If you want to know why some countries are rich and others are poor, a good starting place is this graph, which I took from the first edition of David Weil’s quite marvelous textbook on Economic Growth:


Because I took this from Weil’s first edition, these data are several years old, and some countries might have moved up or down the ladder since then. But the overall picture is clear: More capital per worker means more output per worker, and more output per worker means more income per worker. This relationship — in fact, the nearly linear relationship that you see on the graph — is just what standard economic theory predicts. It’s nice to see that prediction so powerfully confirmed.
Capital here refers to physical capital — the machinery, factory space and office equipment that allows workers to be more productive. A garment worker with a sewing machine produces more blouses per hour than a garment worker with a needle and thread; therefore the garment worker with a sewing machine earns higher wages. (A good rule of thumb is that workers are paid about 2/3 the value of what they produce.) If you want rich garment workers, you need a lot of high-quality sewing machines. If you want rich farm workers, you need a lot of high-quality tractors.
And if you want more high-quality tractors, you need more factories producing them — which means fewer factories producing consumer goods like, say, cars. That in turn requires consumers to rein in their immediate appetites, spending less and saving more. In other words, capital accumulation is driven in part by frugality. Forgo that car purchase and the factories will produce another tractor instead. That’s why tax policies matter. A tax that punishes saving (e.g. the estate tax) is a tax that encourages spending. Because of that tax, the rich buy more cars, the factories produce fewer tractors, and farm wages fall. If you doubt that farm wages depend heavily on the production of tractors, have another look at the graph.

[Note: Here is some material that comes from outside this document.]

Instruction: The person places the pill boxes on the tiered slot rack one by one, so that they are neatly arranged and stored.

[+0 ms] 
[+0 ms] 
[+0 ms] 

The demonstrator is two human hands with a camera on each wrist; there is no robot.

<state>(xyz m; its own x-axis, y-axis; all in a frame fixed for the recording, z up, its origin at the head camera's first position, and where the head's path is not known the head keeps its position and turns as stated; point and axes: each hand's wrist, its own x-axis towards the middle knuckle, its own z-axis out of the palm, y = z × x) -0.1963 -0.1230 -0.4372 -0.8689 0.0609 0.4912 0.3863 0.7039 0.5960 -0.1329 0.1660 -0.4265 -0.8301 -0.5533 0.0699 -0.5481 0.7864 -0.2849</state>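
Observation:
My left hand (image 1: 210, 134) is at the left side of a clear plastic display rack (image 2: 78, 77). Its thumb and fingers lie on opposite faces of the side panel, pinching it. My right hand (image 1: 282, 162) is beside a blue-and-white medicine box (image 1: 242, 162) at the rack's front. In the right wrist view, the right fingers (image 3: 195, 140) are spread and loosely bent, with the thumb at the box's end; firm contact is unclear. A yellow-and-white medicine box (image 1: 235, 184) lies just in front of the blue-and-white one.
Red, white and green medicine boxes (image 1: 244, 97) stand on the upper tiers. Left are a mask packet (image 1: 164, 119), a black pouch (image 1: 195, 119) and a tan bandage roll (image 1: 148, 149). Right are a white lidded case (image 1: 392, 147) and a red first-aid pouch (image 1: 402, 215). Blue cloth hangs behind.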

Do not, however, jump to the conclusion that if, say, Nigerians had access to Japanese levels of capital, then Nigerian wages would rise to Japanese levels. Part of the reason Nigerians have so little capital is that capital is used less efficiently in Nigeria, so people choose to accumulate less of it. To move up this ladder, you need to do more than just accumulate capital — you’ve got to be the sort of country where capital is worth accumulating. What that entails will be a topic for a future post.